Pick every line with "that" from the material below.
-------
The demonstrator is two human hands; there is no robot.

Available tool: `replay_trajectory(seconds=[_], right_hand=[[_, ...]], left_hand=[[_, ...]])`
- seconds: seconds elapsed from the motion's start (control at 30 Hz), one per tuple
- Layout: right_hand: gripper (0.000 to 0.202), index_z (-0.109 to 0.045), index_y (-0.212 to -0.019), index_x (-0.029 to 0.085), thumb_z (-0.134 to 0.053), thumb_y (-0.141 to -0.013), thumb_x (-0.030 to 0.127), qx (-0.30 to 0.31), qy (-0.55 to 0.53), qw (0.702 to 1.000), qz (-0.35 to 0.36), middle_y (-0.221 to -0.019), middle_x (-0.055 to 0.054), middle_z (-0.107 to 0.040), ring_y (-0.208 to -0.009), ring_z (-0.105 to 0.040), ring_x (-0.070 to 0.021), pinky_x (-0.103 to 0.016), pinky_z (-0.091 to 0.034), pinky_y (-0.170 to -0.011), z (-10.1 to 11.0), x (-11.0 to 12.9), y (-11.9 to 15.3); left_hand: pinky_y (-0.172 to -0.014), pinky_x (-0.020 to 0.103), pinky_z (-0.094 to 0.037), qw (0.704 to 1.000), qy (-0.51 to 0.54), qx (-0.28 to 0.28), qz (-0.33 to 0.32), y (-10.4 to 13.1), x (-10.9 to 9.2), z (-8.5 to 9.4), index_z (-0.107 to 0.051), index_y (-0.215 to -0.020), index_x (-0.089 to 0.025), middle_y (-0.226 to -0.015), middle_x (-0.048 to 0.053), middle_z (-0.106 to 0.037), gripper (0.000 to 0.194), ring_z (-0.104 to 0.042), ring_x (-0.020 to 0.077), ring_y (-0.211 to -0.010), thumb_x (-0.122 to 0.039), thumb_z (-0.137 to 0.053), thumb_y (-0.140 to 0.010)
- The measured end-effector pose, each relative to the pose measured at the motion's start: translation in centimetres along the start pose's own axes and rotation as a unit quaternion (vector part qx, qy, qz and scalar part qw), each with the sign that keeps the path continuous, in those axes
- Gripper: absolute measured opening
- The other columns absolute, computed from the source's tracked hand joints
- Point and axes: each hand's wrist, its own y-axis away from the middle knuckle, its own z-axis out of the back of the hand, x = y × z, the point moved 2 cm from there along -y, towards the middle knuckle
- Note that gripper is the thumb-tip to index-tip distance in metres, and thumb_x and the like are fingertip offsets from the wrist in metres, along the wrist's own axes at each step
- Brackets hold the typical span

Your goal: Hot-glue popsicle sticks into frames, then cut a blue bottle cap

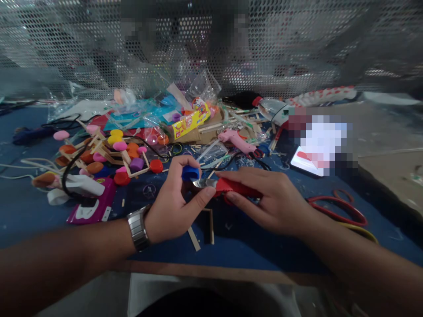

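Note:
My left hand (170,209), with a metal watch (139,230) on its wrist, grips a blue bottle cap (191,172) between curled fingers and thumb. My right hand (277,198) is wrapped around a red-handled cutter knife (226,186). Its silver blade (205,182) points left and reaches the lower edge of the cap, close to my left thumb. Much of the handle lies hidden under my right fingers. Just below the hands, a few thin wooden sticks (194,240) lie on the blue table (257,253).
Joined sticks with coloured caps (105,152) stand at left, near a purple packet (102,202). Behind my hands lie a pink glue gun (239,141), a yellow tube (193,123) and plastic wrappers. A lit phone (307,160), a bottle (272,110) and scissors (340,209) are at right.

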Motion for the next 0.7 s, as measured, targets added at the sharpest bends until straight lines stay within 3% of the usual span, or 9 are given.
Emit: replay_trajectory(seconds=[0.2,0.3,0.53,0.7], right_hand=[[0.033,-0.072,-0.122,0.008,-0.059,-0.099,0.028,-0.008,0.012,1.0,0.021,-0.097,-0.015,-0.081,-0.08,-0.078,-0.0232,-0.034,-0.063,-0.069,0.16,0.1,0.23],[0.032,-0.072,-0.121,0.008,-0.059,-0.098,0.026,-0.008,0.018,0.999,0.031,-0.09,-0.013,-0.079,-0.072,-0.074,-0.0208,-0.032,-0.06,-0.063,0.4,0.23,0.28],[0.031,-0.073,-0.119,0.008,-0.06,-0.097,0.024,0.007,0.002,0.998,0.055,-0.089,-0.013,-0.079,-0.071,-0.075,-0.0216,-0.033,-0.06,-0.059,0.71,0.58,0.45],[0.033,-0.074,-0.119,0.006,-0.059,-0.097,0.025,0.019,-0.013,0.998,0.06,-0.085,-0.013,-0.078,-0.065,-0.072,-0.0203,-0.033,-0.058,-0.054,0.71,0.56,0.55]], left_hand=[[-0.079,0.032,-0.045,0.992,-0.111,-0.002,-0.061,-0.48,0.02,0.52,-0.047,-0.103,-0.023,-0.098,0.002,-0.053,0.029,-0.054,0.0168,-0.086,-0.035,-0.072,-0.094],[-0.076,0.031,-0.044,0.983,-0.153,0.008,-0.105,-0.51,-0.19,0.52,-0.047,-0.097,-0.022,-0.09,0.0,-0.052,0.028,-0.052,0.0156,-0.082,-0.036,-0.071,-0.095],[-0.067,0.028,-0.043,0.984,-0.151,0.017,-0.091,-0.28,-0.61,0.45,-0.048,-0.092,-0.022,-0.083,-0.003,-0.052,0.045,-0.05,0.013,-0.071,-0.047,-0.084,-0.083],[-0.062,0.027,-0.041,0.98,-0.165,0.025,-0.111,-0.34,-0.8,0.45,-0.048,-0.087,-0.022,-0.078,-0.005,-0.051,0.045,-0.048,0.0116,-0.066,-0.049,-0.084,-0.083]])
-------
◆ Output:
- The measured end-effector pose, each relative to the pose measured at the motion's start: translation in centimetres along the start pose's own axes and rotation as a unit quaternion (vector part qx, qy, qz and scalar part qw), each with the sign that keeps the path continuous, in those axes
- Note that gripper is the thumb-tip to index-tip distance in metres, and thumb_x and the like are fingertip offsets from the wrist in metres, along the wrist's own axes at each step

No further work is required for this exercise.